Figure 5.

Extracellular Treatment with Metabolic Enzymes Induces the Entry of Satellite Cells into the G1 Phase

(A and B) To test whether metabolic enzymes identified in Figure 4 as DMDFs activate satellite cells, individual myofibers were freshly isolated from EDL muscles and treated with recombinant metabolic enzyme proteins in DMEM for 72 h. Immunostaining of satellite cells associated with individual myofibers for PAX7 and MYOD was performed (A, high-glucose condition; B, non-glucose condition). (Left, absolute numbers of positive cells; right, relative ratio of positive cells.) PBS, BSA, and urease were used as a negative control, a non-specific protein control, and non-muscle enzymatic control, respectively. Damaged myofibers (Damaged) were used as a positive control. All scale bars, 50 μm. Values are means ± SE (n = 3–4 mice per condition). Asterisk (^∗) and pound sign (#) indicate differences compared with urease control (p < 0.05).
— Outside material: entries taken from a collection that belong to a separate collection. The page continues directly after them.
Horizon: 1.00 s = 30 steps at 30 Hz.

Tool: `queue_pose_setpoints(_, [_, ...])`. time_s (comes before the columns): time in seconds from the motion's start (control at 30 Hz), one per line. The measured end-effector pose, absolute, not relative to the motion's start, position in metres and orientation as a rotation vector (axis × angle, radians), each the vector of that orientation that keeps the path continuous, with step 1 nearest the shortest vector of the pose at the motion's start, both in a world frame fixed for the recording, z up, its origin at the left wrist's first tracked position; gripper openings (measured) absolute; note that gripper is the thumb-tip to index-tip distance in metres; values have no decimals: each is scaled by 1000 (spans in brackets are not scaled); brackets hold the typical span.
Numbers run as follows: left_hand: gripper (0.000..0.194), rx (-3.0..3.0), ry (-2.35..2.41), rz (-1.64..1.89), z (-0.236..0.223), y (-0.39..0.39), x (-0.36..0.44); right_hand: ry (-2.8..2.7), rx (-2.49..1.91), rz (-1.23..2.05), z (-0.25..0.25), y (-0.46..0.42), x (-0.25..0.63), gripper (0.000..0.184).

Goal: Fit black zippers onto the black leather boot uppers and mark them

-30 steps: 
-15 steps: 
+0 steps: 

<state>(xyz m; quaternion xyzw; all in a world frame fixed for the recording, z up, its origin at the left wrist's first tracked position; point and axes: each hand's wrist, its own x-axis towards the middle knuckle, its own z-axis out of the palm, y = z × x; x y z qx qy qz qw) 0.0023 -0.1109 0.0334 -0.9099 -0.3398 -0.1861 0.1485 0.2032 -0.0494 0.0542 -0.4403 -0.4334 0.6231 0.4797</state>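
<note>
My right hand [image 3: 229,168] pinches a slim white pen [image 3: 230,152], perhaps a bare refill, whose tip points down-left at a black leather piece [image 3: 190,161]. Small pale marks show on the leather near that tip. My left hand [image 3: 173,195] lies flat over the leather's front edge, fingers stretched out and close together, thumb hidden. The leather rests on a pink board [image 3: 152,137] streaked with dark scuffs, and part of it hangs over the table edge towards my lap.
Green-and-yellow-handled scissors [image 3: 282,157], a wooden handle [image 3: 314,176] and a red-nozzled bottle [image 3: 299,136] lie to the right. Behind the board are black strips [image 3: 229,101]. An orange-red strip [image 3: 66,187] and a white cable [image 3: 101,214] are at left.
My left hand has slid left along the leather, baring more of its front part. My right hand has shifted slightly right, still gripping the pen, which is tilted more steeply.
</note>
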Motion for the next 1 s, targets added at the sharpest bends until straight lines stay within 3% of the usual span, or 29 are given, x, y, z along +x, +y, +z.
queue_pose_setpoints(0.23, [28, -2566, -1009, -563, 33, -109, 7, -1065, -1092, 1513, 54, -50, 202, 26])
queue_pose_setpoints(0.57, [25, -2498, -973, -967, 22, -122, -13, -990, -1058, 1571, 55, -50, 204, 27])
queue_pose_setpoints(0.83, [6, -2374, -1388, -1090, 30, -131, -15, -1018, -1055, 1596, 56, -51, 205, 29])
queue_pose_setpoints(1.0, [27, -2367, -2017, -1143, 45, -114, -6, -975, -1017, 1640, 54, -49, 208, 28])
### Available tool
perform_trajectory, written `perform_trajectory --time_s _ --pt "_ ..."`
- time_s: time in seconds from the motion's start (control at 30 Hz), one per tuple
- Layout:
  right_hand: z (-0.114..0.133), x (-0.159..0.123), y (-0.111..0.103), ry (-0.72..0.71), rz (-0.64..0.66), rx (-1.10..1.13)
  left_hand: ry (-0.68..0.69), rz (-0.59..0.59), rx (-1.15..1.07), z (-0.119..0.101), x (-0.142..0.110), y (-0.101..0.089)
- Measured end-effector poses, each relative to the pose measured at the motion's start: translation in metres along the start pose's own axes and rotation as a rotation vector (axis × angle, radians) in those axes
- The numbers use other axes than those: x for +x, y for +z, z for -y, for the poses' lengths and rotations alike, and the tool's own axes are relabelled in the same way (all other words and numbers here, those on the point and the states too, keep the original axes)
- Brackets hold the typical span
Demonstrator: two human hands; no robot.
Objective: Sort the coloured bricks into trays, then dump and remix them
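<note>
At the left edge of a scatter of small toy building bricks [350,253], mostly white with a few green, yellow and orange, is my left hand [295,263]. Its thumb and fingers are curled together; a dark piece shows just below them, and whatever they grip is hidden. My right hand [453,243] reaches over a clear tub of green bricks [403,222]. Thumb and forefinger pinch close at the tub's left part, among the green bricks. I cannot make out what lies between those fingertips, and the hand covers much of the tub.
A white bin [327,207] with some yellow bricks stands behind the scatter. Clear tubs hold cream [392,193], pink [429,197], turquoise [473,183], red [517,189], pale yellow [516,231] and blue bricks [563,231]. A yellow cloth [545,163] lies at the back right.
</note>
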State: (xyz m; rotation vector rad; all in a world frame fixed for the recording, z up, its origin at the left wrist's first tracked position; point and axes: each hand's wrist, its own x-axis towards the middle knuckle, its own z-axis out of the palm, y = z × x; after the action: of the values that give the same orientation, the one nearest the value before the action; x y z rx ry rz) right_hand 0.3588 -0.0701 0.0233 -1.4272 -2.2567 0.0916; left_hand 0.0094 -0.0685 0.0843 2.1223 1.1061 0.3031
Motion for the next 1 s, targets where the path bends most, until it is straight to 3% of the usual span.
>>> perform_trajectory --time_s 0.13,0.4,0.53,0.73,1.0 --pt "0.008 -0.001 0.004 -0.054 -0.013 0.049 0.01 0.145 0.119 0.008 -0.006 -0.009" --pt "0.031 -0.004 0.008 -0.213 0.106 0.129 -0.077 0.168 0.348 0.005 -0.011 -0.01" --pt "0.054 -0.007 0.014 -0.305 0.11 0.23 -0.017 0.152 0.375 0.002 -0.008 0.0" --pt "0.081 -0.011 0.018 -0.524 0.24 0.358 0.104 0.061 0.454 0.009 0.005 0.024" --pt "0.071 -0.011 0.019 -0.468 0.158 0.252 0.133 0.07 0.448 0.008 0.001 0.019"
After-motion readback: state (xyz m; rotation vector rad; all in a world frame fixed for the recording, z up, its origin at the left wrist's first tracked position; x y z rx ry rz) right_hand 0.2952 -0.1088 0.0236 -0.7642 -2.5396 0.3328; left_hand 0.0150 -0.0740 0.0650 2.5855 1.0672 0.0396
(C) To examine whether the HGF signaling pathway is involved in the DMDF-induced satellite cell activation, satellite cells associated with individual myofibers were treated with recombinant metabolic enzyme proteins in the presence of PHA-665752 (c-MET inhibitor) in DMEM for 72 h. Immunostaining for PAX7 and MYOD was performed (left, absolute numbers of positive cells; right, relative ratio of positive cells). Values are means ± SE (n = 4 mice per condition). Asterisk (^∗) and pound sign (#) indicate differences compared with urease control (p < 0.05).